+++ Input material +++

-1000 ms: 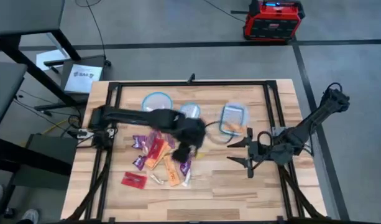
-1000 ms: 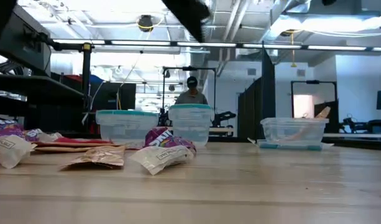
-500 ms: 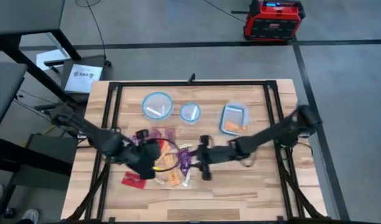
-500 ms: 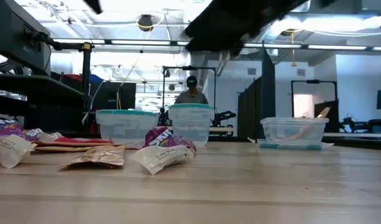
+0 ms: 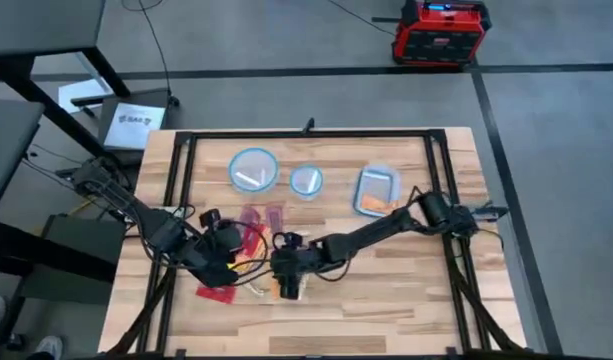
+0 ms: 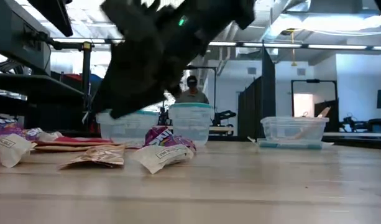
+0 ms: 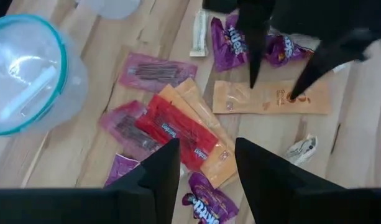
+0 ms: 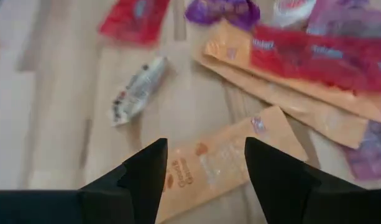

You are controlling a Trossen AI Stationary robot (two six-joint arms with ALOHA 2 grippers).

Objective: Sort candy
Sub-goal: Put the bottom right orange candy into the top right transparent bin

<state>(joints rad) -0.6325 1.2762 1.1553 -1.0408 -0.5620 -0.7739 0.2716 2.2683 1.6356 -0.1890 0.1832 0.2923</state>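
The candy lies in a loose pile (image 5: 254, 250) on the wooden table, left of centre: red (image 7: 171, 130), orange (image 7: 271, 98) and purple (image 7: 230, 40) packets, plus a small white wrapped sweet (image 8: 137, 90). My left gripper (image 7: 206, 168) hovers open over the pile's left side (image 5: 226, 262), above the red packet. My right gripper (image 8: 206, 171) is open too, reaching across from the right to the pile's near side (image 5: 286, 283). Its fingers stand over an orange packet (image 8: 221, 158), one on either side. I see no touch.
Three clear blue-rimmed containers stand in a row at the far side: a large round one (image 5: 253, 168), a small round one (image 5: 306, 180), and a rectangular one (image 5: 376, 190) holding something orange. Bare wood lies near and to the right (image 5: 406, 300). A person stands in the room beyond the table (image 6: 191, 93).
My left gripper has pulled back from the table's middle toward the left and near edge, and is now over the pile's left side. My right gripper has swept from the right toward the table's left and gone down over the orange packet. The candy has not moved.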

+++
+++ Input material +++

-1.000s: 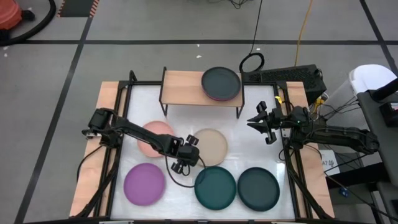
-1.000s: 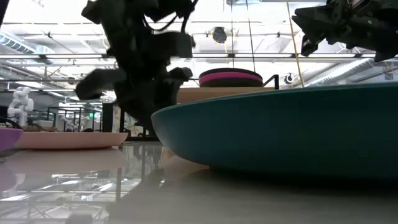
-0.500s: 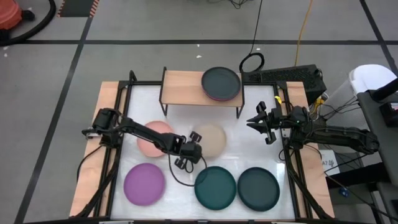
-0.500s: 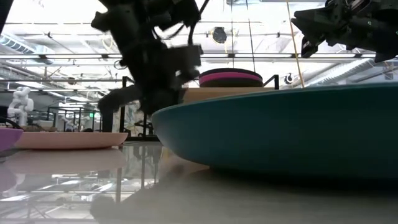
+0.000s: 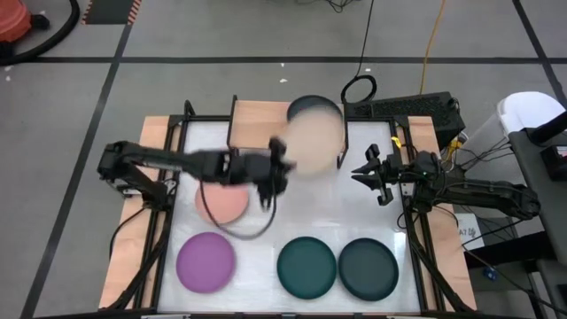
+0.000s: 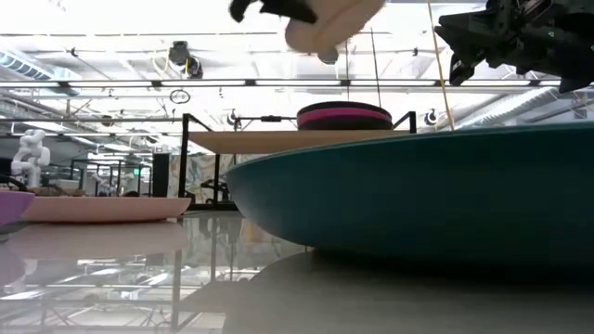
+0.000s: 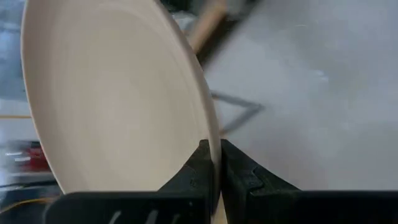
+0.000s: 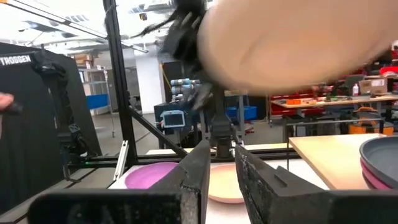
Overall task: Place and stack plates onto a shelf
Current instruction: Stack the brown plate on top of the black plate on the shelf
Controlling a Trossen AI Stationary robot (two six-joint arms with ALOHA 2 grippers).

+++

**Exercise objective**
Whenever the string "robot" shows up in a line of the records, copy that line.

**Solution to the exercise**
You are controlling a Trossen AI Stationary robot (two six-joint arms with ALOHA 2 grippers).
Controlling a Trossen AI Stationary robot (two six-joint arms with ALOHA 2 grippers).

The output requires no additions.